Julian Bond Leads Atlanta’s First Sit-In
Julian Bond, civil rights activist and future Georgia state legislator senator, on this day led more than 200 Atlanta area students in the first sit-in protest in Atlanta, challenging segregated public accommodations. They presented “An Appeal for Human Rights” to city officials. Major downtown Atlanta stores agreed to desegregate a year after the sit-in, on March 7, 1961.
Bond was a founding member of the Student Nonviolent Coordinating Committee (SNCC), which was founded in 1960.
In 1965 he was elected to the Georgia House of Representatives. He was initially denied his seat but ordered seated by the U.S. Supreme Court, on December 5, 1966. He took his seat on January 9, 1967 and served until 1974. He later served in the Georgia state Senate from 1975 to 1987.

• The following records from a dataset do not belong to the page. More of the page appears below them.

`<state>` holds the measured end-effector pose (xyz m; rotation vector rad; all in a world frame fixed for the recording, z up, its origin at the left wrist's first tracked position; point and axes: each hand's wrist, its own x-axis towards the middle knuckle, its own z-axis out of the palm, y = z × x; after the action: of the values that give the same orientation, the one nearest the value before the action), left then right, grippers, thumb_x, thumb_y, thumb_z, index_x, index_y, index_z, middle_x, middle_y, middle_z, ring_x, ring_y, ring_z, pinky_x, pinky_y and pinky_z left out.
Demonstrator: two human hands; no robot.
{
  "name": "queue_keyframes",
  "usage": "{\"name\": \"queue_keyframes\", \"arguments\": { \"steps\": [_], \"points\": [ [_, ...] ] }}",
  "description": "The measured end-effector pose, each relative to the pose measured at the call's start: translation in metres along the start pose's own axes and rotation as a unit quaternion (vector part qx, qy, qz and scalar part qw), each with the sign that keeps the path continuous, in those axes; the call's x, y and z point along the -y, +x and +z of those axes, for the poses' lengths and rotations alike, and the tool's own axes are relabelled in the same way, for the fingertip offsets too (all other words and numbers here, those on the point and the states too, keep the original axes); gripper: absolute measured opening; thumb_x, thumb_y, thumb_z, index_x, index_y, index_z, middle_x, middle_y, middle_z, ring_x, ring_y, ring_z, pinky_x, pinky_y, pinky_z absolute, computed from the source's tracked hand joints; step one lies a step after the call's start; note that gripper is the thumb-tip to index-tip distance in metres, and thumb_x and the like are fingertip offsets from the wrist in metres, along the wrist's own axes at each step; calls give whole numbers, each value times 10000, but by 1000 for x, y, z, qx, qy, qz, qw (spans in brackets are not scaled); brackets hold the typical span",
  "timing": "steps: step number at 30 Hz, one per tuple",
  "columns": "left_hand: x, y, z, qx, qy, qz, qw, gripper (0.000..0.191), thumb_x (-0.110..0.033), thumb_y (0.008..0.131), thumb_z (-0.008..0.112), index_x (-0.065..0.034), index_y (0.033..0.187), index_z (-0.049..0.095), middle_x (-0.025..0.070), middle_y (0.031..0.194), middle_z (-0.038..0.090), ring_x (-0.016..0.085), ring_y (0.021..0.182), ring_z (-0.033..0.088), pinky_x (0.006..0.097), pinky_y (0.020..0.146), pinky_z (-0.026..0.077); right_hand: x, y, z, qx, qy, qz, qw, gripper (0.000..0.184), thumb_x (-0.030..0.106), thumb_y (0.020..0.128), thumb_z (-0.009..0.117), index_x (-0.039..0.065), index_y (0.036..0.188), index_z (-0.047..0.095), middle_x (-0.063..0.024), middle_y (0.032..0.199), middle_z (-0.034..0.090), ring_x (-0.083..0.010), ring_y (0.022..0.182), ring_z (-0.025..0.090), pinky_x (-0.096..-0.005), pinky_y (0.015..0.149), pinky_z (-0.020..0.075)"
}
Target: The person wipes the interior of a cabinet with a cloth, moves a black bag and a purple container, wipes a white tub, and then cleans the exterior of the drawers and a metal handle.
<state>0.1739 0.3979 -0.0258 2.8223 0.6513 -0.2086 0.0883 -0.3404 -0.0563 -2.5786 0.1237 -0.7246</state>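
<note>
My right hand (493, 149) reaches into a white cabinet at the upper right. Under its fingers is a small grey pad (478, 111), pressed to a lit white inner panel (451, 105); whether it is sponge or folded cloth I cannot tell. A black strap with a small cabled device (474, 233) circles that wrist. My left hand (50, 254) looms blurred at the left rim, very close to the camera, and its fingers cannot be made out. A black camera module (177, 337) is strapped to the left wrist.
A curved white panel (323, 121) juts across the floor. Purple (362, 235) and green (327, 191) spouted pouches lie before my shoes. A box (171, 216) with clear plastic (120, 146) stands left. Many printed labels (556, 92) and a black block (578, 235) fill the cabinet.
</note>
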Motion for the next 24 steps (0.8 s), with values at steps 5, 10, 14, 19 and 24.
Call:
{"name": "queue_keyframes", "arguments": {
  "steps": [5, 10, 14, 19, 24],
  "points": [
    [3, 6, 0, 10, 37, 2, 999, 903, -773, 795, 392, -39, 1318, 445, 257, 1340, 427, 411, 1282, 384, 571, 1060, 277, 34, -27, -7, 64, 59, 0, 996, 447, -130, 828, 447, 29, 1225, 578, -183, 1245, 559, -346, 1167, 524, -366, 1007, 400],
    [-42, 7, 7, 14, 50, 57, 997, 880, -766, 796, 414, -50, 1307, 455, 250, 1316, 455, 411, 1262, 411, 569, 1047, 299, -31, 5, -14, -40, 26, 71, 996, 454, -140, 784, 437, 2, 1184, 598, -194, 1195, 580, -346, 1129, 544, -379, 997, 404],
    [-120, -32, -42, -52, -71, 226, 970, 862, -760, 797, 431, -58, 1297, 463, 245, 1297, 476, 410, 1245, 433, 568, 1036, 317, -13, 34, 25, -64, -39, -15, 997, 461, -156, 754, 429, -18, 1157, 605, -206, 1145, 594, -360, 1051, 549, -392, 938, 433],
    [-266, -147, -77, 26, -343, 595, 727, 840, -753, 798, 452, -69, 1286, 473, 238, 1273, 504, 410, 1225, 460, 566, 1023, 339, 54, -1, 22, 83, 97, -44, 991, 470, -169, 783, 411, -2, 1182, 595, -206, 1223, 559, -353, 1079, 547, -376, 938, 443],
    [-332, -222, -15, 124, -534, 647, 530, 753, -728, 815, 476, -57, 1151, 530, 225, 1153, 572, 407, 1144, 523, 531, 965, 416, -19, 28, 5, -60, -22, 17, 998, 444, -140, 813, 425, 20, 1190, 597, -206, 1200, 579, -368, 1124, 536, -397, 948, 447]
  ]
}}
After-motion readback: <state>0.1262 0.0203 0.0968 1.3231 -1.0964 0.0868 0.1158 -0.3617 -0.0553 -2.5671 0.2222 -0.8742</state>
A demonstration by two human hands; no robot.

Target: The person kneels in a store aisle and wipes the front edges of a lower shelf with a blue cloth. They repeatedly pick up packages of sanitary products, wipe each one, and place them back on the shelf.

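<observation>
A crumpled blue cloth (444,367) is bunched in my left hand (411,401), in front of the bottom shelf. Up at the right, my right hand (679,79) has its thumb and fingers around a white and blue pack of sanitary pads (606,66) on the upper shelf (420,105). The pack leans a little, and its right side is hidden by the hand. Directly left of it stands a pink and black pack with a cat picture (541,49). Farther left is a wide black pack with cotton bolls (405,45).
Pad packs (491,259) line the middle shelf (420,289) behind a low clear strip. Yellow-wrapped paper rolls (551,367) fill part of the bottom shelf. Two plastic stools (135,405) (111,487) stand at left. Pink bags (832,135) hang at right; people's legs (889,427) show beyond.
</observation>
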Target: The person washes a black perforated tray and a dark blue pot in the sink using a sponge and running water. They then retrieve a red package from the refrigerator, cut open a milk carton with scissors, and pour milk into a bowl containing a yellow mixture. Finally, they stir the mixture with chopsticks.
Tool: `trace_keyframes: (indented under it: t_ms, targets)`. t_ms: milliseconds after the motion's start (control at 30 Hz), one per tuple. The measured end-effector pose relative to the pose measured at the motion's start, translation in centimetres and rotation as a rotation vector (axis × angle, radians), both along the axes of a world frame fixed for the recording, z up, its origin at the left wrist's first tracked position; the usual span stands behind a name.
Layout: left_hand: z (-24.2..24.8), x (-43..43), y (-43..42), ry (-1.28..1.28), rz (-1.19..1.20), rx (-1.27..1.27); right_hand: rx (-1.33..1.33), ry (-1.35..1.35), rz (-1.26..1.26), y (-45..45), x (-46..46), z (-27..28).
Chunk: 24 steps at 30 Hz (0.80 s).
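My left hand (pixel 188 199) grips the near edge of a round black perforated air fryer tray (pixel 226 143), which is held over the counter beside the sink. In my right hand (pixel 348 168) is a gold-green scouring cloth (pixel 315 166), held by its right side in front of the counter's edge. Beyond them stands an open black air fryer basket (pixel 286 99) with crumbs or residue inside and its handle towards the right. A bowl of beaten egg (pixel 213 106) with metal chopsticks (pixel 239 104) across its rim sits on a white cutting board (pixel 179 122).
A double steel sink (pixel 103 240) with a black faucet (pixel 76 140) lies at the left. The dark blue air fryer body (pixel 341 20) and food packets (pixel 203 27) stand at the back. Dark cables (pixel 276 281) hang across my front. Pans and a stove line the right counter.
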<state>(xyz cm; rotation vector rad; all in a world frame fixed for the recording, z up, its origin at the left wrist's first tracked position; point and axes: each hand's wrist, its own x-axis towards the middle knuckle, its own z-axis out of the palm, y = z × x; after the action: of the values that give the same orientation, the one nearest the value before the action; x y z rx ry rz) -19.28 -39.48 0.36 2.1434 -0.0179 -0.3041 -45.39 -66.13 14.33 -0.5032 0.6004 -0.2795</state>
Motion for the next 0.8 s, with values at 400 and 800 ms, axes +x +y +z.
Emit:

Julian Bond died on August 15, 2015.
Learn more about Julian Bond at the SNCC Digital Gateway.
Learn more about the Atlanta movement: http://nvdatabase.swarthmore.edu/content/atlanta-students-sit-us-civil-rights-1960-1961
Read “An Appeal for Human Rights”: http://www.crmvet.org/docs/aa4hr.htm
Listen/read an oral history interview with Julian Bond
Learn more about SNCC: Clayborne Carson, In Struggle: SNCC and the Black Awakening of the 1960s (1981)
Read: Julian Bond, A Time to Speak, A Time to Act: The Movement in Politics (1972)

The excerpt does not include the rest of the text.